Speaking at an international conference on antisemitism in January, Pope Francis said that we must fight against “hatred in all of its forms, but even more fundamentally, indifference.”

On that occasion he also invited Jews and Christians “not to remain imprisoned in resentment” and instead “build the common good together.”

Lippman recognized that since the Second Vatican Council, relations between the Christian and Jewish communities have improved substantially, adding that “it gets better each year.”

Populism is not the problem

It’s difficult to peg the reasons behind the surge in antisemitic attitudes in the West, but to the question of whether it’s a consequence of populist beliefs Lipmann answers “not really.” While it’s common for right-wing populist movements to rely on xenophobic rhetoric, a quick look at the situation of Jews in Europe shows a different perspective.

If we take the case of Hungary led by populist President Viktor Orban, cases of violence against Jews are few and there is no institutionalized antisemitism. In a mid-July trip to Israel, Orban stated that he is committed to fight antisemitism, including statements targeted against Israel, which Hungary has consistently supported in United Nations decisions.

In Hungary, “Jewish communities are thriving and secure,” Lippmann said. “It is in the countries where populism hasn’t taken root to the same degree that it appears Jewish communities are less secure.”

Ahead of a visit to the Holy land, Orban also said that antisemitism was much more a concern of Western Europe rather than Eastern Europe. This statement seemed confirmed by reports of hate crimes against Jews in France, England and Germany.

Last March, 85-year-old Holocaust survivor Mireille Knoll was brutally murdered in her apartment in France. A recent study by renowned antisemitism expert Monika Schwarz-Friesel found that German antisemitic content grew to over 30 percent in 2018, a 22 percent increase in just a decade.
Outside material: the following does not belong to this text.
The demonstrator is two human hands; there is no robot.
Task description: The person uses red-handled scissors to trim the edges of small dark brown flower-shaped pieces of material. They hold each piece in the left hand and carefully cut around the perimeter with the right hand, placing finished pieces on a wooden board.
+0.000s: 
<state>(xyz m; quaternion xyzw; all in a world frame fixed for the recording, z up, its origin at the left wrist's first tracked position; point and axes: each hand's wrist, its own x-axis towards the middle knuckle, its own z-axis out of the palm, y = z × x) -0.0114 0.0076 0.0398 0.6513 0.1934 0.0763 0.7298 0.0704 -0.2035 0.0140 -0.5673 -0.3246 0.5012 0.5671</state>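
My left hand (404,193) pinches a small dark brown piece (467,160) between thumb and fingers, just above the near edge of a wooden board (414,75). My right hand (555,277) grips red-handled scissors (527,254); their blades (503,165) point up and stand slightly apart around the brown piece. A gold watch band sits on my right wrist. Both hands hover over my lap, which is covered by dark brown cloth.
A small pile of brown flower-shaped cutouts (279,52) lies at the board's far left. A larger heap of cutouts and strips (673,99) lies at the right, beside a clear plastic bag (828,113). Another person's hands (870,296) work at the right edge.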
Only last week, a Jewish academic visiting Bonn, Germany, was publicly attacked by a German of Palestinian origin who yelled racial slurs and tore a kippah from the man’s head.
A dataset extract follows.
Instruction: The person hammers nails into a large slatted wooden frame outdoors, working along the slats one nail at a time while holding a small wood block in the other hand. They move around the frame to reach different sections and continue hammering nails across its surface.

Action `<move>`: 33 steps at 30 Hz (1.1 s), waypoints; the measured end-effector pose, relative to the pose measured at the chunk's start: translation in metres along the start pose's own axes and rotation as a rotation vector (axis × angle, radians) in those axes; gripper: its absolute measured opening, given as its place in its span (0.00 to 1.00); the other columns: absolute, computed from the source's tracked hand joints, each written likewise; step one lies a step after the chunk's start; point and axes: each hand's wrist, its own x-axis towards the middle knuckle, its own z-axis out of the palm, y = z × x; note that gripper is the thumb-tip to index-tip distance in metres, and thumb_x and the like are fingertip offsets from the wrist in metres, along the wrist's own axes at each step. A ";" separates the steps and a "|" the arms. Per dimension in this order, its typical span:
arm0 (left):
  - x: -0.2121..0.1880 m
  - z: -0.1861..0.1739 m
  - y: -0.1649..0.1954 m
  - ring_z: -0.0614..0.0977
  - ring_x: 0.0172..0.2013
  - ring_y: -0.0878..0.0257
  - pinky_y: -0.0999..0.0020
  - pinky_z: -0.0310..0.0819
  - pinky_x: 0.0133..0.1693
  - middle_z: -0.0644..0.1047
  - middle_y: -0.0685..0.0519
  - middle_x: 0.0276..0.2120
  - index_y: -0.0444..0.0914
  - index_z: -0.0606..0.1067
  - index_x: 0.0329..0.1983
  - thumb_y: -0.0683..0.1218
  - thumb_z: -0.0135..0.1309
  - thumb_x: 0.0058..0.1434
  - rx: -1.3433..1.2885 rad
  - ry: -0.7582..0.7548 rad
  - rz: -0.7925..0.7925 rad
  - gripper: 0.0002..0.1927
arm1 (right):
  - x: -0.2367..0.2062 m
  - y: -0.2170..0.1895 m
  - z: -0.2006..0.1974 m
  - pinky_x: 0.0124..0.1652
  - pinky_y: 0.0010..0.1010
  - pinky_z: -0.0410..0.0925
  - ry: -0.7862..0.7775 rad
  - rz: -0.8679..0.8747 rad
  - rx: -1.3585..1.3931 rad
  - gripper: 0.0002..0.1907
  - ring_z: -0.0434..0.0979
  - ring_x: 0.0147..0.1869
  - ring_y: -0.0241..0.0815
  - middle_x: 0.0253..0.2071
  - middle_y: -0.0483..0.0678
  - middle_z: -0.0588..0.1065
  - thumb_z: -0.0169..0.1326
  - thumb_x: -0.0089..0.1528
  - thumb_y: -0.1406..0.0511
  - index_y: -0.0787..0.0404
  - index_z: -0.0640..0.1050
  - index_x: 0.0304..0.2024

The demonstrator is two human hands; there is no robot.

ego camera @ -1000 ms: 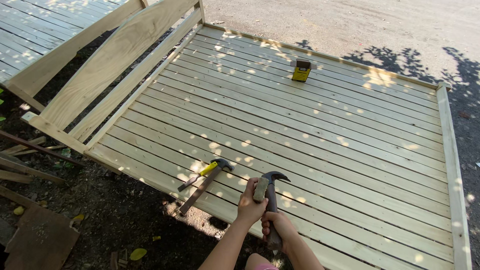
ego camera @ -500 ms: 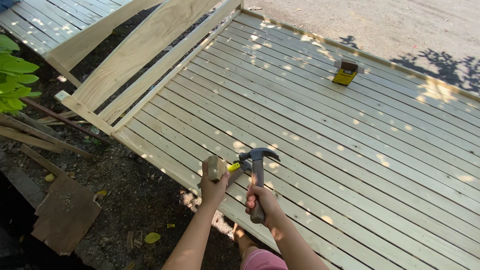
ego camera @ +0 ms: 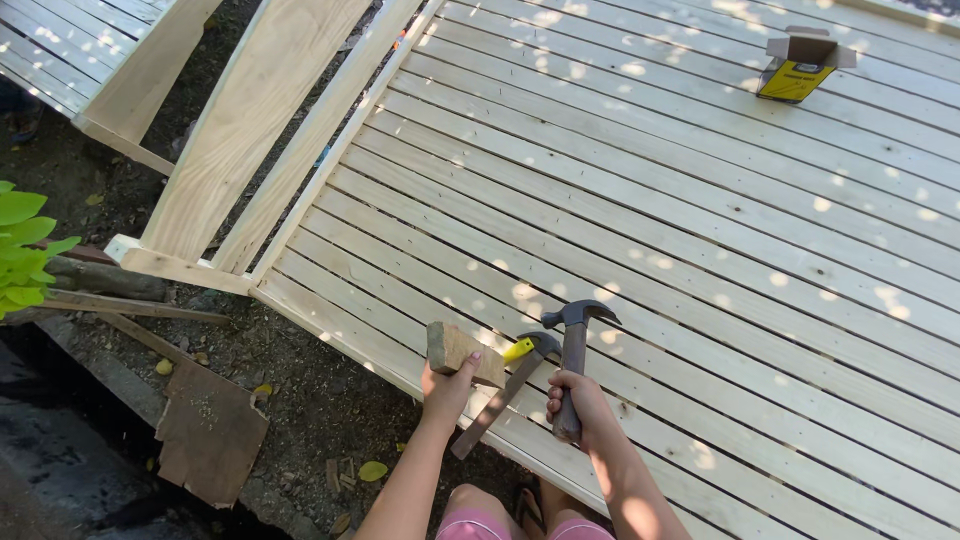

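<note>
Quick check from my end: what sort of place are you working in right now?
Likely an outdoor carpentry spot on bare ground: a large slatted wooden panel lies in dappled sun, the right hand holds a claw hammer, and the left hand holds a wood block.

Open yellow-and-black carton (ego camera: 803, 68) on far slats.

A wide stretch of slatted wooden platform (ego camera: 680, 230) lies open ahead of the right hand (ego camera: 578, 400) and left hand (ego camera: 447, 385). The near edge is crowded by a second hammer (ego camera: 505, 385), laid aslant between the hands, and by the wooden block (ego camera: 462, 352). Far off, one small open cardboard box (ego camera: 800, 68) stands. To the left, passage is barred by slanted timber rails (ego camera: 255, 120).
</note>
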 end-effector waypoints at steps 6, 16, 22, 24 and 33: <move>0.012 0.008 -0.026 0.81 0.50 0.58 0.64 0.73 0.53 0.82 0.48 0.50 0.32 0.74 0.58 0.51 0.63 0.57 0.163 -0.029 -0.203 0.29 | 0.025 0.008 -0.021 0.22 0.38 0.67 0.261 -0.115 -0.355 0.07 0.70 0.19 0.43 0.20 0.50 0.71 0.53 0.57 0.70 0.69 0.71 0.29; 0.061 -0.011 -0.070 0.81 0.46 0.55 0.62 0.73 0.49 0.82 0.46 0.44 0.29 0.78 0.52 0.44 0.58 0.58 0.188 -0.114 -0.320 0.21 | 0.097 0.043 -0.039 0.40 0.45 0.75 0.992 0.001 -1.309 0.20 0.84 0.39 0.53 0.37 0.52 0.80 0.60 0.59 0.56 0.61 0.75 0.48; 0.091 -0.049 -0.107 0.82 0.47 0.60 0.64 0.72 0.50 0.81 0.50 0.45 0.32 0.77 0.51 0.43 0.57 0.57 0.183 -0.117 -0.294 0.19 | 0.143 0.097 -0.035 0.48 0.50 0.71 1.333 -0.107 -1.212 0.35 0.75 0.58 0.59 0.57 0.57 0.73 0.64 0.52 0.54 0.58 0.69 0.59; 0.103 -0.061 -0.115 0.82 0.46 0.58 0.63 0.73 0.49 0.82 0.47 0.45 0.30 0.78 0.50 0.42 0.58 0.56 0.185 -0.095 -0.292 0.19 | 0.158 0.108 -0.021 0.52 0.50 0.69 1.367 -0.228 -1.194 0.40 0.71 0.63 0.58 0.63 0.57 0.68 0.65 0.51 0.53 0.56 0.67 0.62; 0.157 -0.123 -0.146 0.82 0.49 0.57 0.63 0.74 0.54 0.81 0.46 0.46 0.30 0.68 0.58 0.39 0.55 0.57 0.181 -0.152 -0.145 0.24 | 0.222 0.115 0.049 0.56 0.55 0.66 1.147 0.123 -0.811 0.63 0.66 0.67 0.55 0.61 0.57 0.63 0.73 0.43 0.39 0.61 0.55 0.66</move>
“Regardless of the forces that are giving rise to antisemitism, it’s a reality,” Lippman said, adding that for this reason Francis’s advocacy of dialogue and tolerance is needed now more than ever.
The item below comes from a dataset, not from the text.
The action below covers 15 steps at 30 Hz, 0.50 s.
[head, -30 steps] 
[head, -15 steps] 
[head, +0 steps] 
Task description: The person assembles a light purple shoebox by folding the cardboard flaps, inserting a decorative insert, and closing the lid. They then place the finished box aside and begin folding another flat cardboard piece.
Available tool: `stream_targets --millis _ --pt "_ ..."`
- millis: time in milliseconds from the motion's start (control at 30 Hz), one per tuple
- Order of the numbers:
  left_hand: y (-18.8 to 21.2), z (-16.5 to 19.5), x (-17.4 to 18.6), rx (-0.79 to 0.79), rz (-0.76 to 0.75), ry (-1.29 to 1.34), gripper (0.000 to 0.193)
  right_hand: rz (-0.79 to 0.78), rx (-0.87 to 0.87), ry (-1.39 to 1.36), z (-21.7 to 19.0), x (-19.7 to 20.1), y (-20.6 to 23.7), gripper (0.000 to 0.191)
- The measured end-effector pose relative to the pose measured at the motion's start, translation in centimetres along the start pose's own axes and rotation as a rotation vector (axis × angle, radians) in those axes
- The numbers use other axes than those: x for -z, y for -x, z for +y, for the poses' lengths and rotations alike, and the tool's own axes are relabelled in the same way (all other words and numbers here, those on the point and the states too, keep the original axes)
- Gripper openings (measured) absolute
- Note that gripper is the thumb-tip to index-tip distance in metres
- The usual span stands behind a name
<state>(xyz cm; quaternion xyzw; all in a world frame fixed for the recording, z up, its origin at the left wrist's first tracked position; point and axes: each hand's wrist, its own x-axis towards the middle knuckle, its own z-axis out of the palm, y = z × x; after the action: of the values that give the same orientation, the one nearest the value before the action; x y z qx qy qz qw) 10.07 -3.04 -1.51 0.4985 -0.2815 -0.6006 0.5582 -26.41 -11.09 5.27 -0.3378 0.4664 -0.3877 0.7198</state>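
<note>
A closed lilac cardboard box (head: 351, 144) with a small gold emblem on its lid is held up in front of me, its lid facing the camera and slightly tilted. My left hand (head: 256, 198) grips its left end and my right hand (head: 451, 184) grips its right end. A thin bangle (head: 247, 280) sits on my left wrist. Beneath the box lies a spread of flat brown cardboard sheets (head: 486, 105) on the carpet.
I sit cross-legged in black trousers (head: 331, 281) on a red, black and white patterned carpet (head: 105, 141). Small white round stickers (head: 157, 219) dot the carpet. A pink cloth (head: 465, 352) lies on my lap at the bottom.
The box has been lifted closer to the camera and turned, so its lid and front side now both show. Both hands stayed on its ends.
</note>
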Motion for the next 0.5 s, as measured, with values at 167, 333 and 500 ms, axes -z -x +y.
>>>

“Now, more than any time since WWII, we need a pope like Francis who can articulate the divine value of kindness – not only for the sake of the Jews, but also as a clarion call to protect Christian minorities in the Middle East,” he said.

Israel, Palestine and the Vatican

Though Francis, like John Paul II before him, has often supported Israel, the Vatican has historically stressed the need for a two-state solution for the region and of giving Jerusalem a special international status.

When the Trump administration announced its plan to move the U.S. embassy from Tel Aviv to Jerusalem, Francis was among the first to comment asking the international community to guarantee the status quo.

“While I wholeheartedly support the embassy move, I also believe the pope expressed sincerity in his concern for the way the Palestinians would react,” Lippman said.

Since the protest of over 40,000 people along the Gaza border on March 30 after the embassy announcement, over 130 Palestinians have been killed by Israeli fire.

According to Lippman there is a “double standard” when it comes to the embassy question, which “erodes trust among the vast swath of world Jewry”, who, in his opinion, would support a two-state solution.

“Unable to destroy Israel militarily, most of the Arab world has embraced a new way to destroy Israel: equating Zionism with Nazism, while delegitimizing it by challenging our historical connection to Israel and through Holocaust denial,” Lippman said.

The real issue, he continued, “is that most of the Arab world has not come to terms with the idea of a Jewish state in the Middle East.” According to the businessman the lack of recognition by Arab countries makes it impossible to build trust.

When it comes to peace, Lippman believes that the responsibility lies mostly in the hands of the Arab nations.

“The pope agrees with us that trust is the foundation of a productive dialogue,” he said.

“With his moral authority, he can play a tremendous role in enlisting nations of the free world to join him in telling the Arab world that the time has come to accept Israel.”